REQUIREMENT: Could you print every record exactly as it stands?

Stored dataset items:
BEGIN
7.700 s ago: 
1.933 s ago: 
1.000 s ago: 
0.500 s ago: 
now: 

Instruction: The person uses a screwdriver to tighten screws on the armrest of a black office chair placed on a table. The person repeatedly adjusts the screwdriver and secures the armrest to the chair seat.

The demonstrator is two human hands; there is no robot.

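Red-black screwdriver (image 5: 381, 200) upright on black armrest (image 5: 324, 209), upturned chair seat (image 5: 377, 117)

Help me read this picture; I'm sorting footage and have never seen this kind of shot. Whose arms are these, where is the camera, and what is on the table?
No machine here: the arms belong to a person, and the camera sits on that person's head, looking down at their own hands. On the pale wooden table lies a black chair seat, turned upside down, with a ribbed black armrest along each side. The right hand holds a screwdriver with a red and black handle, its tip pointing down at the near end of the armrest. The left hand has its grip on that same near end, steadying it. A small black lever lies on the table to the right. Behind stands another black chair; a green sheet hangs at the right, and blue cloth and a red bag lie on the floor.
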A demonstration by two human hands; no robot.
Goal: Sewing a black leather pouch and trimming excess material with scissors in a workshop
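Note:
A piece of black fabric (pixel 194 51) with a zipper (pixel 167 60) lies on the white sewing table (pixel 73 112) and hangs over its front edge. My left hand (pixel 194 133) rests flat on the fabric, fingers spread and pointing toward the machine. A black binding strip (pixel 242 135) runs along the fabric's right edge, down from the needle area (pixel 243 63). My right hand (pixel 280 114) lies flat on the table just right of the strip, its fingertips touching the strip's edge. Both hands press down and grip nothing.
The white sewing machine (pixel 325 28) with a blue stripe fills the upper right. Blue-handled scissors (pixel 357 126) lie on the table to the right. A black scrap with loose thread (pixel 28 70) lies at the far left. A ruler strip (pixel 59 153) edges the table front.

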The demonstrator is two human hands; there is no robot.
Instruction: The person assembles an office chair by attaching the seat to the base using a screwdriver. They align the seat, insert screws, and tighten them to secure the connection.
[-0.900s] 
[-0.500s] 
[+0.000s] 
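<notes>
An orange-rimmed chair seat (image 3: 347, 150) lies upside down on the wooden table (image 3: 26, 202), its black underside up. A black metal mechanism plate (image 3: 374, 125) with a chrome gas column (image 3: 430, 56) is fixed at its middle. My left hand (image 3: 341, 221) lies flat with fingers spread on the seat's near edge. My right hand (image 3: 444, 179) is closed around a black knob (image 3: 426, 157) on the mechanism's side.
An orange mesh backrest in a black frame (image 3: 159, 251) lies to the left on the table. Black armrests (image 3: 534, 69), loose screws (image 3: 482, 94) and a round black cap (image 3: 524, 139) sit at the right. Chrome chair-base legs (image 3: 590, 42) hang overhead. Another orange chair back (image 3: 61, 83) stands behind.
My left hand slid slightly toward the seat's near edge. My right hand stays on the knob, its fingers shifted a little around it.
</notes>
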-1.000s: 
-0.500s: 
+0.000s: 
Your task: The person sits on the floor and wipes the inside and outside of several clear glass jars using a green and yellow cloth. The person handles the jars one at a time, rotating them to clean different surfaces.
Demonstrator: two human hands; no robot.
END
OUTPUT:
7.700 s ago: 
1.933 s ago: 
1.000 s ago: 
0.500 s ago: 
now: 

Instruction: The person uses a screwdriver to tighten screws on the armrest of a black office chair placed on a table. The person repeatedly adjusts the screwdriver and secures the armrest to the chair seat.

The demonstrator is two human hands; there is no robot.

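Red-black screwdriver (image 5: 381, 200) upright on black armrest (image 5: 324, 209), upturned chair seat (image 5: 377, 117)

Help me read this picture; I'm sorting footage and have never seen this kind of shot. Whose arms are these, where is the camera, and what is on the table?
No machine here: the arms belong to a person, and the camera sits on that person's head, looking down at their own hands. On the pale wooden table lies a black chair seat, turned upside down, with a ribbed black armrest along each side. The right hand holds a screwdriver with a red and black handle, its tip pointing down at the near end of the armrest. The left hand has its grip on that same near end, steadying it. A small black lever lies on the table to the right. Behind stands another black chair; a green sheet hangs at the right, and blue cloth and a red bag lie on the floor.
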A demonstration by two human hands; no robot.
Goal: Sewing a black leather pouch and trimming excess material with scissors in a workshop
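Note:
A piece of black fabric (pixel 194 51) with a zipper (pixel 167 60) lies on the white sewing table (pixel 73 112) and hangs over its front edge. My left hand (pixel 194 133) rests flat on the fabric, fingers spread and pointing toward the machine. A black binding strip (pixel 242 135) runs along the fabric's right edge, down from the needle area (pixel 243 63). My right hand (pixel 280 114) lies flat on the table just right of the strip, its fingertips touching the strip's edge. Both hands press down and grip nothing.
The white sewing machine (pixel 325 28) with a blue stripe fills the upper right. Blue-handled scissors (pixel 357 126) lie on the table to the right. A black scrap with loose thread (pixel 28 70) lies at the far left. A ruler strip (pixel 59 153) edges the table front.
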
The demonstrator is two human hands; there is no robot.
Instruction: The person assembles an office chair by attaching the seat to the base using a screwdriver. They align the seat, insert screws, and tighten them to secure the connection.
[-0.900s] 
[-0.500s] 
[+0.000s] 
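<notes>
An orange-rimmed chair seat (image 3: 347, 150) lies upside down on the wooden table (image 3: 26, 202), its black underside up. A black metal mechanism plate (image 3: 374, 125) with a chrome gas column (image 3: 430, 56) is fixed at its middle. My left hand (image 3: 341, 221) lies flat with fingers spread on the seat's near edge. My right hand (image 3: 444, 179) is closed around a black knob (image 3: 426, 157) on the mechanism's side.
An orange mesh backrest in a black frame (image 3: 159, 251) lies to the left on the table. Black armrests (image 3: 534, 69), loose screws (image 3: 482, 94) and a round black cap (image 3: 524, 139) sit at the right. Chrome chair-base legs (image 3: 590, 42) hang overhead. Another orange chair back (image 3: 61, 83) stands behind.
My left hand slid slightly toward the seat's near edge. My right hand stays on the knob, its fingers shifted a little around it.
</notes>
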-1.000s: 
-0.500s: 
+0.000s: 
Your task: The person sits on the floor and wipes the inside and outside of several clear glass jars using a green and yellow cloth. The person handles the jars one at a time, rotating them to clean different surfaces.
Demonstrator: two human hands; no robot.

With this, the exercise is complete.